REQUIRED ACTION: Each entry should be restated word for word, with all pictures left out.
RECORDS SUPPLIED START
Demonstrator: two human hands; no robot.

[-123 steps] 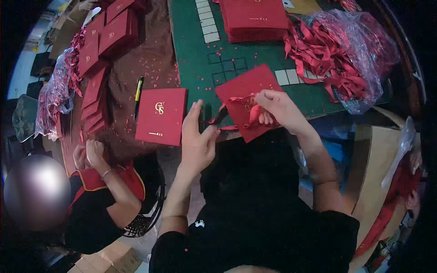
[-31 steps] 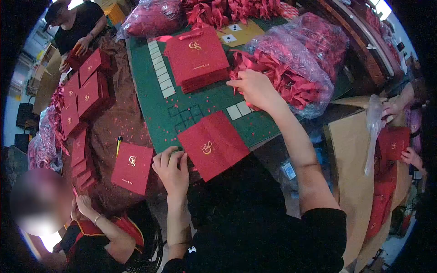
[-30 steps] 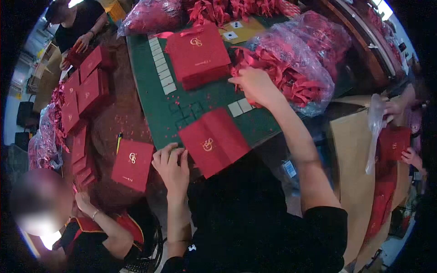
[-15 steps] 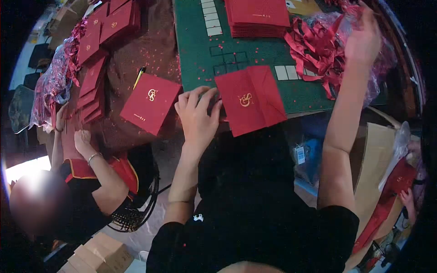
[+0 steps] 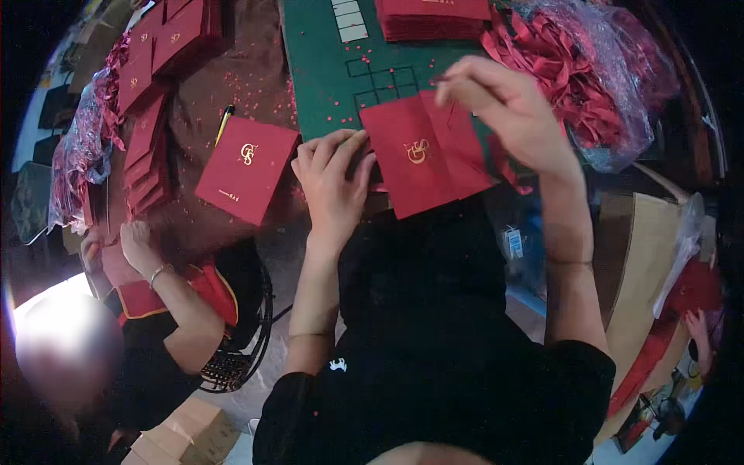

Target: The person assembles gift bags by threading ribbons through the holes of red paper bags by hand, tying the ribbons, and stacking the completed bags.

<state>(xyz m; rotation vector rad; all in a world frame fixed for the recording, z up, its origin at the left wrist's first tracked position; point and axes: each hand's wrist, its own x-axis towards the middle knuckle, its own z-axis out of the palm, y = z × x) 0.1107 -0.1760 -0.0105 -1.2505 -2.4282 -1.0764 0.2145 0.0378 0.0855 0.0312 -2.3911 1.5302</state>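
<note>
A red card with a gold emblem lies partly unfolded at the green table's near edge. At its left edge is my left hand, with fingers curved and a gap between thumb and index finger; no held object shows. Over the card's upper right corner, my right hand is pinched and slightly blurred, with a bit of dark red at its fingertips. A red ribbon hangs or trails beneath this hand. More ribbons lie heaped in clear plastic. A second red card lies flat to the left.
Stacks of red cards stand at the green table's back and on the brown cloth. A pen lies by the second card. A co-worker's hand is at far left. Cardboard stands at right.
My right hand has moved left and down from the ribbon heap to above the card, with a ribbon now trailing below it. My left hand has stayed beside the card. The view has shifted slightly.
</note>
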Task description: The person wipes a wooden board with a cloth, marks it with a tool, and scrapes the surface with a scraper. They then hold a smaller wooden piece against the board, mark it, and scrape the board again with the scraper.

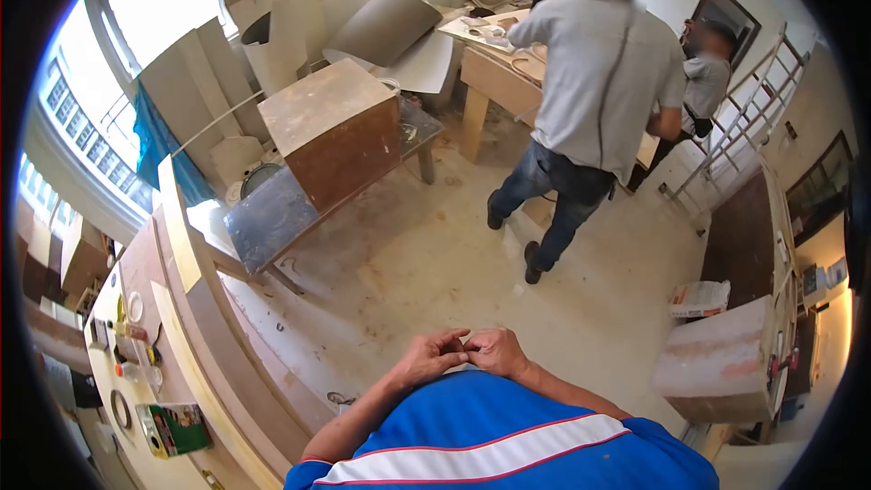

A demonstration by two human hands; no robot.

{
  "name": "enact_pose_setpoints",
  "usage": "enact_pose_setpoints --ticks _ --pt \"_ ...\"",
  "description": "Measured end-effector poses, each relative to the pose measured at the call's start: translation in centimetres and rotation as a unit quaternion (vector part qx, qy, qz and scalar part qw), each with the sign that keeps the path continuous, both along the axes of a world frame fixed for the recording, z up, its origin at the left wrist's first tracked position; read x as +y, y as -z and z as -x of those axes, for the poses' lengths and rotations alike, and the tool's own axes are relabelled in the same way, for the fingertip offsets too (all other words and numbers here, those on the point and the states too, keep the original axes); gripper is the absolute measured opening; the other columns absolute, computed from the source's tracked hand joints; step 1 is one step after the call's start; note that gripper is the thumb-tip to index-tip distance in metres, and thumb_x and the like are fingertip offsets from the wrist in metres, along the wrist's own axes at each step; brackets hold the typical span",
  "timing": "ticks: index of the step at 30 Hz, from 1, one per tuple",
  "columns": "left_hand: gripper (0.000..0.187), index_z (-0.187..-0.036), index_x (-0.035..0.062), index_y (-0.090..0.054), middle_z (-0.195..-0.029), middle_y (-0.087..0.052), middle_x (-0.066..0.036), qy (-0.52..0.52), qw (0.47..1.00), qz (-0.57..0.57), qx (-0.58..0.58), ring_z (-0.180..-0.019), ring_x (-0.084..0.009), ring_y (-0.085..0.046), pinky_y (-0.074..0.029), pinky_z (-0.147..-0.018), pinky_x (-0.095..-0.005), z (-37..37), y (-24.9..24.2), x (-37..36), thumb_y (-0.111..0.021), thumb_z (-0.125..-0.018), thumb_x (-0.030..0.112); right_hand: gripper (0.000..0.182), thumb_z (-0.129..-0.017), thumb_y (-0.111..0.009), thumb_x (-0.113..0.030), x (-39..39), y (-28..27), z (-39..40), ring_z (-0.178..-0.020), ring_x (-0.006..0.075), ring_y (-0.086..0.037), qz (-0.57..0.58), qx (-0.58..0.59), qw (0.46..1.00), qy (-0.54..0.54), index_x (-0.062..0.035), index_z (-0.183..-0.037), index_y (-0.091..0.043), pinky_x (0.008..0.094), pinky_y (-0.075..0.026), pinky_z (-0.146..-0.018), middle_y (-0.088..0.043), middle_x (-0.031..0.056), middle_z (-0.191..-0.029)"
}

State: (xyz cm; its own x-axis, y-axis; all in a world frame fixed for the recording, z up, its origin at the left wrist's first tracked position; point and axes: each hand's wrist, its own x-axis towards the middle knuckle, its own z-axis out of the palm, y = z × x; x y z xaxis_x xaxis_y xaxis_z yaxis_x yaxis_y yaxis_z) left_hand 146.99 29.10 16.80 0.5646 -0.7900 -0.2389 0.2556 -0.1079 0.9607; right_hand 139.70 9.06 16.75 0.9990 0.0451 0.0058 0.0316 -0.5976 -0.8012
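Observation:
My left hand [426, 357] and my right hand [496, 351] meet in front of my blue shirt [472, 404], close to my belly. The fingers of both are curled inward and touch at the tips. Anything pinched between them is too small or too hidden to make out. Below the hands is the dusty floor [408, 281]; neither hand touches furniture or tools.
Ahead, a person in a grey shirt [603, 82] stands at a workbench [494, 82]; another person [708, 77] is near a ladder [748, 104]. A wooden box [340, 141] rests on a low table [268, 218]. A green can [181, 428] stands at left, a cabinet [717, 363] at right.

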Motion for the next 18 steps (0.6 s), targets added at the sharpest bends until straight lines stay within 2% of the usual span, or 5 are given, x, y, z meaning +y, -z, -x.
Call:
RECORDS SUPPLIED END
RESULT OF THE EXERCISE:
Demonstrator: two human hands; no robot.

[-123 steps] 
[-31 steps] 
[-30 steps] 
[-15 steps] 
[+0 steps] 

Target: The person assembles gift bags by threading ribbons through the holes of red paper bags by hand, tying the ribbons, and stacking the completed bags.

<state>(xyz m; rotation vector rad; all in a world frame fixed for the recording, z up, its origin at the left wrist's first tracked position; point and axes: each hand's wrist, its own x-axis towards the middle knuckle, its own z-axis out of the palm, y = z × x) 0.1107 -0.1760 -0.0105 -1.2505 -2.4282 -1.0764 0.2145 0.0378 0.0855 0.0312 -2.3911 1.5302</state>
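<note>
A red card with a gold emblem lies partly unfolded at the green table's near edge. At its left edge is my left hand, with fingers curved and a gap between thumb and index finger; no held object shows. Over the card's upper right corner, my right hand is pinched and slightly blurred, with a bit of dark red at its fingertips. A red ribbon hangs or trails beneath this hand. More ribbons lie heaped in clear plastic. A second red card lies flat to the left.
Stacks of red cards stand at the green table's back and on the brown cloth. A pen lies by the second card. A co-worker's hand is at far left. Cardboard stands at right.
My right hand has moved left and down from the ribbon heap to above the card, with a ribbon now trailing below it. My left hand has stayed beside the card. The view has shifted slightly.
</note>
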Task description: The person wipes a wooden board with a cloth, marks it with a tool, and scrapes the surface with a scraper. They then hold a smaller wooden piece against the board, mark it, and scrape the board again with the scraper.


A demonstration by two human hands; no robot.

{
  "name": "enact_pose_setpoints",
  "usage": "enact_pose_setpoints --ticks _ --pt \"_ ...\"",
  "description": "Measured end-effector poses, each relative to the pose measured at the call's start: translation in centimetres and rotation as a unit quaternion (vector part qx, qy, qz and scalar part qw), each with the sign that keeps the path continuous, both along the axes of a world frame fixed for the recording, z up, its origin at the left wrist's first tracked position; read x as +y, y as -z and z as -x of those axes, for the poses' lengths and rotations alike, and the tool's own axes are relabelled in the same way, for the fingertip offsets too (all other words and numbers here, those on the point and the states too, keep the original axes); gripper is the absolute measured opening; the other columns absolute, computed from the source's tracked hand joints; step 1 is one step after the call's start; note that gripper is the thumb-tip to index-tip distance in metres, and thumb_x and the like are fingertip offsets from the wrist in metres, along the wrist's own axes at each step; brackets hold the typical span",
  "timing": "ticks: index of the step at 30 Hz, from 1, one per tuple",
  "columns": "left_hand: gripper (0.000..0.187), index_z (-0.187..-0.036), index_x (-0.035..0.062), index_y (-0.090..0.054), middle_z (-0.195..-0.029), middle_y (-0.087..0.052), middle_x (-0.066..0.036), qy (-0.52..0.52), qw (0.47..1.00), qz (-0.57..0.57), qx (-0.58..0.58), ring_z (-0.180..-0.019), ring_x (-0.084..0.009), ring_y (-0.085..0.046), pinky_y (-0.074..0.029), pinky_z (-0.147..-0.018), pinky_x (-0.095..-0.005), z (-37..37), y (-24.9..24.2), x (-37..36), thumb_y (-0.111..0.021), thumb_z (-0.125..-0.018), thumb_x (-0.030..0.112); right_hand: gripper (0.000..0.182), thumb_z (-0.129..-0.017), thumb_y (-0.111..0.009), thumb_x (-0.113..0.030), x (-39..39), y (-28..27), z (-39..40), ring_z (-0.178..-0.020), ring_x (-0.006..0.075), ring_y (-0.086..0.037), qz (-0.57..0.58), qx (-0.58..0.59), qw (0.46..1.00), qy (-0.54..0.54), index_x (-0.062..0.035), index_z (-0.183..-0.037), index_y (-0.091..0.043), pinky_x (0.008..0.094), pinky_y (-0.075..0.026), pinky_z (-0.146..-0.018), middle_y (-0.088..0.043), middle_x (-0.031..0.056), middle_z (-0.191..-0.029)"
}

State: (xyz cm; its own x-axis, y-axis; all in a world frame fixed for the recording, z up, its origin at the left wrist's first tracked position; point and axes: each hand's wrist, its own x-axis towards the middle knuckle, its own z-axis out of the palm, y = z × x; x y z xaxis_x xaxis_y xaxis_z yaxis_x yaxis_y yaxis_z) left_hand 146.99 29.10 16.80 0.5646 -0.7900 -0.2389 0.2556 -0.1079 0.9607; right_hand 139.70 9.06 16.75 0.9990 0.0451 0.0058 0.0316 -0.5976 -0.8012
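Observation:
My left hand [426, 357] and my right hand [496, 351] meet in front of my blue shirt [472, 404], close to my belly. The fingers of both are curled inward and touch at the tips. Anything pinched between them is too small or too hidden to make out. Below the hands is the dusty floor [408, 281]; neither hand touches furniture or tools.
Ahead, a person in a grey shirt [603, 82] stands at a workbench [494, 82]; another person [708, 77] is near a ladder [748, 104]. A wooden box [340, 141] rests on a low table [268, 218]. A green can [181, 428] stands at left, a cabinet [717, 363] at right.
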
Motion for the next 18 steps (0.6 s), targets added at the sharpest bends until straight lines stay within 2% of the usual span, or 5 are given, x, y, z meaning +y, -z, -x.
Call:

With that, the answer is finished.